The UK Beatbox Championships (UKBC) are hosted every year in London, England. This historic annual all-day event, which brings together the country's top beatbox artists for gladiatorial knock-out of face to face beatbox battles, in five different categories solo, female, team, loopstation and under-18. The 2019 UK Beatbox Championships was held on 23 and 24 November 2019.

History
The UK Beatbox Championships are one of the major tournaments in British Hip Hop music scene, and has been held at various venues in its history that include the Scala at Kings Cross, the O2 Academy Islington, the Garage, Highbury  the Grand Theatre, Clapham, London and the Battersea Arts Centre The first ever UK Beatbox Championship took place in 2005 in London, England, hosted by UK Beatbox Championships. 
Qualification for the UK Beatbox Championships consists of geographical heats held around Britain, which are contested from February through to June in London(South-east), Bristol (South-West) (Bristol heats), Nottingham (Midlands) and Liverpool (North). 
Beatboxing is the art of producing percussion, rhythm and musical sounds using only parts of the human body, namely the mouth, lips, tongue, vocal cords, nasal passage and throat.

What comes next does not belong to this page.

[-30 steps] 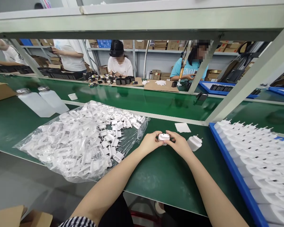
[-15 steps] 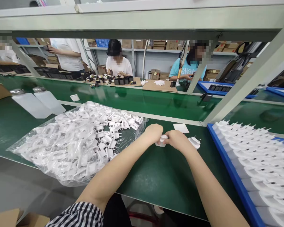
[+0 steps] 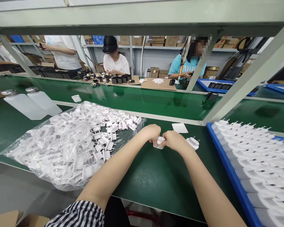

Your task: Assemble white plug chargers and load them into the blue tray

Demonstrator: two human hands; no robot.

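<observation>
Both hands meet over the green bench, closed around a white plug adapter (image 3: pixel 159 145). My left hand (image 3: pixel 152 131) grips its left side, and my right hand (image 3: pixel 172 138) pinches it from the right. Fingers partly cover the adapter, and its pins are hard to make out. Just right of my right hand lies another white plug adapter (image 3: pixel 192 143) with its pins sticking up. Behind the hands is a flat white square (image 3: pixel 180 128). To the left, a clear plastic bag (image 3: pixel 125 138) spreads out under a heap of white plug parts (image 3: pixel 78 142).
A blue tray (image 3: pixel 223 160) on the right holds rows of white plug adapters (image 3: pixel 257 164). Two white bottles (image 3: pixel 26 105) with metal caps stand at the left. A slanted frame post (image 3: pixel 246 72) rises at the right. Across the green belt (image 3: pixel 142 102), several people work.
The view has shifted slightly. Both hands stay closed on the adapter, which is now turned a little, showing more of its white top between the fingers.
</observation>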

The event attracts around 1000 spectators and is live streamed to around 90 countries globally. 
A panel of highly respected judges include former winners and international judges from the beatboxing fraternity. 
The judges listen for originality, musical composition, technique, clarity, complexity, timing, rhythm, flow, and performance. They look for witty response in battle, ingenuity, endurance and intelligence.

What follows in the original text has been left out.